“It’s your own fault for coming,” squeaked the Goose-girl. “Let’s go and talk it over in a private box.”
“No, indeed; private boxes are very expensive. My dear creature, for Heaven’s sake, let me sit down on this settee. I—I—anxious to obliterate”—he began, violently rubbing his back against the cushions of the sofa. “I am quite at a loss to understand,” he said; “but tell me, my dear, you didn’t—eh?”
“Yes, indeed,” replied the maiden. “Your style and title, Mynheer the Councillor, were written there in full.”
He broke into an oath. “Not my name,” he sobbed. “You—you didn’t see my name?”

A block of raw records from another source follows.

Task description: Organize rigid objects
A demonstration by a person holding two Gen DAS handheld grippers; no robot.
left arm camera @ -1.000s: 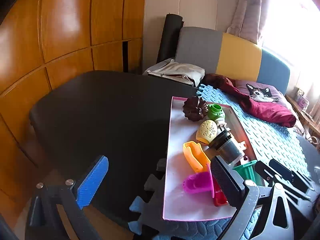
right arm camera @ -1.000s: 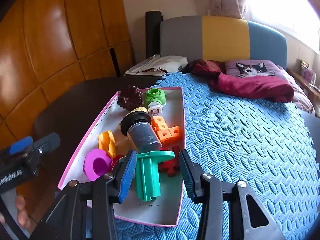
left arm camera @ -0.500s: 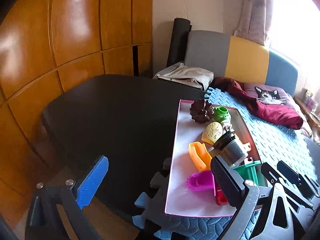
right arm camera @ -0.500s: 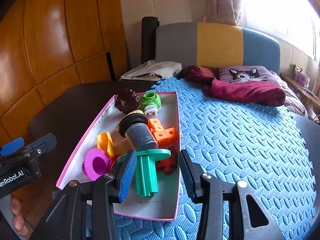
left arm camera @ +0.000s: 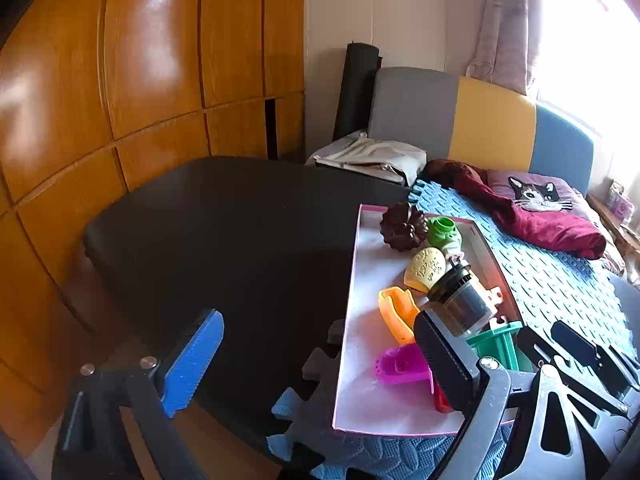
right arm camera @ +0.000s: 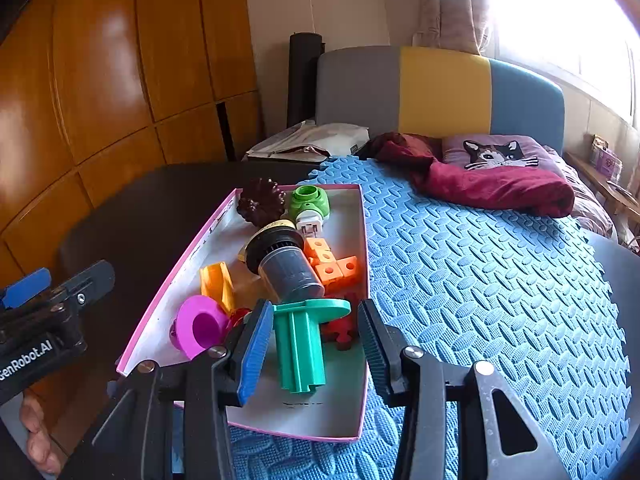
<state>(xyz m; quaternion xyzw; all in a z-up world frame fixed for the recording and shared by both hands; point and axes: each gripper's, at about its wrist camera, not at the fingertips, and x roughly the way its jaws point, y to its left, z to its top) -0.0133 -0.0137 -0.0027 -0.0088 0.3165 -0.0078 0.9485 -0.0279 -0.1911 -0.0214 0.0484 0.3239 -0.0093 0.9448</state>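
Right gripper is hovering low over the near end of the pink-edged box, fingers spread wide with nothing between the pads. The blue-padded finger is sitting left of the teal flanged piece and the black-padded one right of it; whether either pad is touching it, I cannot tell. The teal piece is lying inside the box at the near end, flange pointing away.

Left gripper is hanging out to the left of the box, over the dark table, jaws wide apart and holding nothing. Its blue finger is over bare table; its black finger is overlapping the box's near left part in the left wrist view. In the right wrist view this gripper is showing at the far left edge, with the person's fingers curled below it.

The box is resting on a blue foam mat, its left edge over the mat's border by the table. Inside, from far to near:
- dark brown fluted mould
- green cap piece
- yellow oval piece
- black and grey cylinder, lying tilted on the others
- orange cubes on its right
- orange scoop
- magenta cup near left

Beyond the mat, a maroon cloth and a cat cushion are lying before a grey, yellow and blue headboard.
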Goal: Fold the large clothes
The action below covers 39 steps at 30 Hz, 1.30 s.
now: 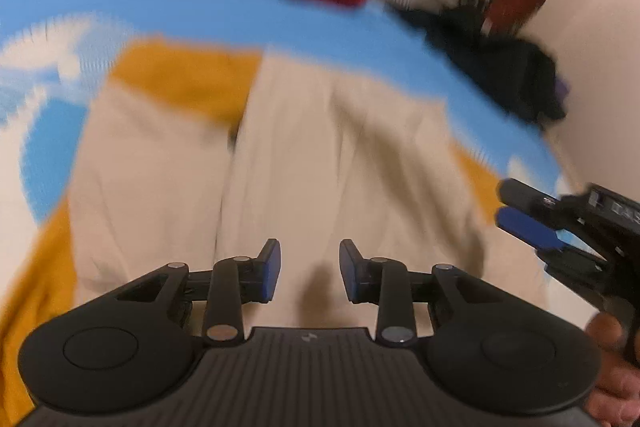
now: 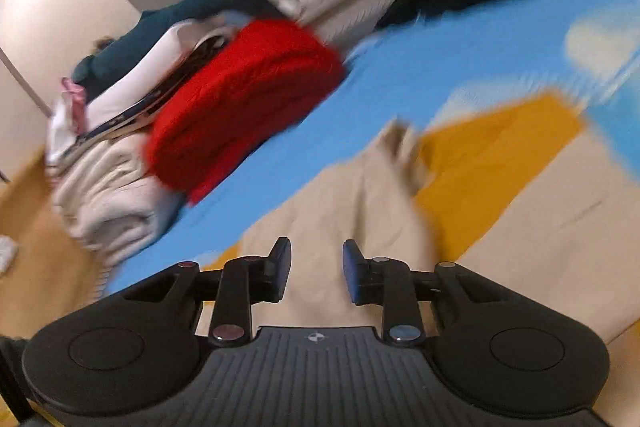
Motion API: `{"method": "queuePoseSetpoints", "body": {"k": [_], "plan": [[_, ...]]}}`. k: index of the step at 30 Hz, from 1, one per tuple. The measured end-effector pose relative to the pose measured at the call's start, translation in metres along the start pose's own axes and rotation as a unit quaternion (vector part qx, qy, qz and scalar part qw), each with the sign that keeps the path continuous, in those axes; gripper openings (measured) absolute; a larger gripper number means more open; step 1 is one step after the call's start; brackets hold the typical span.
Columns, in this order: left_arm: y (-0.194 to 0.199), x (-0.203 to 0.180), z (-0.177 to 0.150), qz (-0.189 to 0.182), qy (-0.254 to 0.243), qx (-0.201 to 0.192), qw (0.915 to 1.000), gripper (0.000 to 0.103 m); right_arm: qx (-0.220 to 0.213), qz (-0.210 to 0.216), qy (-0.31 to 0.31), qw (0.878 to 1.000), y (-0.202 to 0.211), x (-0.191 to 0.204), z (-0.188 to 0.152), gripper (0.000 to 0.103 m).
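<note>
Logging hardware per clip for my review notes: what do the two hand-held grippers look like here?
Both match: the left hand-held gripper and right hand-held gripper are matte black plastic, with a ribbed centre plate bearing a small round emblem, rounded side housings, linkage arms with silver pivot pins, and blue pads inside the fingers. No cables or sleeves are visible.

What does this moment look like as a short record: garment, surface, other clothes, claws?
garment: beige trousers, laid flat, legs side by side
under it: mustard-yellow cloth
surface: blue cover with white clouds
other clothes: red folded knit beside a pale stacked pile, both beyond the trousers
left claw: jaws apart over the trousers, nothing between them
right claw: jaws apart, nothing between them
image quality: motion-blurred
</note>
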<state>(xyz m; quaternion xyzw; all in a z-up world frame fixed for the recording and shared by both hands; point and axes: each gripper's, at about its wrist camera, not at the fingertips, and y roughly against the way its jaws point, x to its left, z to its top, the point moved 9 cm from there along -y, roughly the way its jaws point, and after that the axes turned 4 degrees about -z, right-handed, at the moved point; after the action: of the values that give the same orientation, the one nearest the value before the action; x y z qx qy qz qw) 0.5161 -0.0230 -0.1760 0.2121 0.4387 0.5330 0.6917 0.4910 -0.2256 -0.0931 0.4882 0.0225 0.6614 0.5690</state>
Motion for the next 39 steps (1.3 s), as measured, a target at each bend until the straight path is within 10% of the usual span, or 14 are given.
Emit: {"method": "queuePoseSetpoints", "body": {"k": [5,9,14,17,20,28,32,33,39], "plan": [[-0.015,0.018,-0.016,0.047,0.002,0.053,0.9975,0.026,0.114,-0.142,-0.031,0.983,-0.047,-0.066,-0.039,0.019],[0.007,0.008,0.003,0.005,-0.004,-0.003,1.0,0.029,0.079,-0.174,0.002,0.981,-0.033,-0.061,-0.025,0.01],[-0.004,0.019,-0.001,0.015,0.018,0.001,0.9997,0.028,-0.046,-0.058,0.076,0.994,-0.003,0.01,-0.001,0.035],[-0.006,0.02,-0.004,0.022,0.007,0.014,0.9996,0.028,0.017,0.025,0.067,0.997,-0.021,0.025,-0.026,0.048],[-0.012,0.024,-0.002,0.028,-0.01,0.026,0.9992,0.029,0.136,-0.097,0.096,0.981,-0.058,-0.014,-0.069,0.047],[-0.004,0.03,0.0,0.03,-0.01,0.03,0.9991,0.028,0.074,-0.063,0.104,0.99,-0.018,0.001,-0.042,0.045],[-0.017,0.035,-0.026,0.045,-0.047,0.093,0.9935,0.027,0.151,-0.144,0.072,0.975,-0.025,-0.053,-0.067,0.039],[-0.013,0.036,-0.028,0.054,-0.046,0.097,0.9927,0.027,0.144,-0.149,0.059,0.976,-0.018,-0.058,-0.066,0.028],[0.07,0.009,0.002,0.018,-0.088,-0.01,0.9959,0.028,0.043,-0.135,0.093,0.985,0.062,-0.036,-0.021,0.037]]}}
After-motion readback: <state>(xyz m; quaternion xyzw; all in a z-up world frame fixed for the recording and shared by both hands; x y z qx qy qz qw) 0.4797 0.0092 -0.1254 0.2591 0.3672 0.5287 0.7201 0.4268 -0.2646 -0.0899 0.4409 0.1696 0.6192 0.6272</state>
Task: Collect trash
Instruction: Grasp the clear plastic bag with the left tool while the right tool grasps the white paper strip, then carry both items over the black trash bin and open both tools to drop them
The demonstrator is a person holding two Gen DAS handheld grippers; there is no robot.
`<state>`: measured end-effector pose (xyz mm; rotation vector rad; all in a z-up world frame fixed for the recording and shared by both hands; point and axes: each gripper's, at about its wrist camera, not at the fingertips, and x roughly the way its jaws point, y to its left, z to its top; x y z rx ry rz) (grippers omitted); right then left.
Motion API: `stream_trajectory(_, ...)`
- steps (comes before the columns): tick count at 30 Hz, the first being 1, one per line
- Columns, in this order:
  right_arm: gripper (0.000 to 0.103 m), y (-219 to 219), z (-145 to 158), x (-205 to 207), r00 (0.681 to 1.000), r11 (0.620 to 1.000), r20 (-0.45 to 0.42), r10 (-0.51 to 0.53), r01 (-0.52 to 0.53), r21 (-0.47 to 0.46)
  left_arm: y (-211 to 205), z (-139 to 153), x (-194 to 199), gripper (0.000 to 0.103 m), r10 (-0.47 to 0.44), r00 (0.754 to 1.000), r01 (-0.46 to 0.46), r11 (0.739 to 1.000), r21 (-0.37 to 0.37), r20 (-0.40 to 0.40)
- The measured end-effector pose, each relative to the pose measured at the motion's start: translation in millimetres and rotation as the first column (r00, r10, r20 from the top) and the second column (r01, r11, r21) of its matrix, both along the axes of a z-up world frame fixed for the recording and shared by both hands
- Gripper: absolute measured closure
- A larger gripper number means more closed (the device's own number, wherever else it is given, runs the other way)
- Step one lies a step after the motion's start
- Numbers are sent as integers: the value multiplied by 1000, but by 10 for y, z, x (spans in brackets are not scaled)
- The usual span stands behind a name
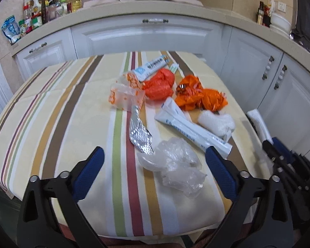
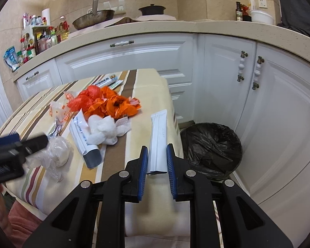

The Goose-girl sat down beside him. She used a small instrument to disguise her voice. “Why did you come here, you horrid old man?” she said. “I saw you flirting with Little Red Riding-hood. I saw you dancing with that atrocious Bacchante. ‘Clandestine love-affairs,’ ‘Anonymous engagements.’ And your wife not five weeks dead! Oh, Uncle Jacob—Uncle Jacob!” Harriet dropped into her natural voice, letting fall both her mask and her manner.
“Harriet!” exclaimed Mopius, “this exceeds—”
“Indeed it does,” she interrupted, coolly. “Don’t speak so loud, dear uncle, or the Goose will be coming back.”
Mynheer Mopius started to his feet.
“This is some conspiracy to ruin me,” he said, speaking like one dazed. “I’m ruined already. I’m going—”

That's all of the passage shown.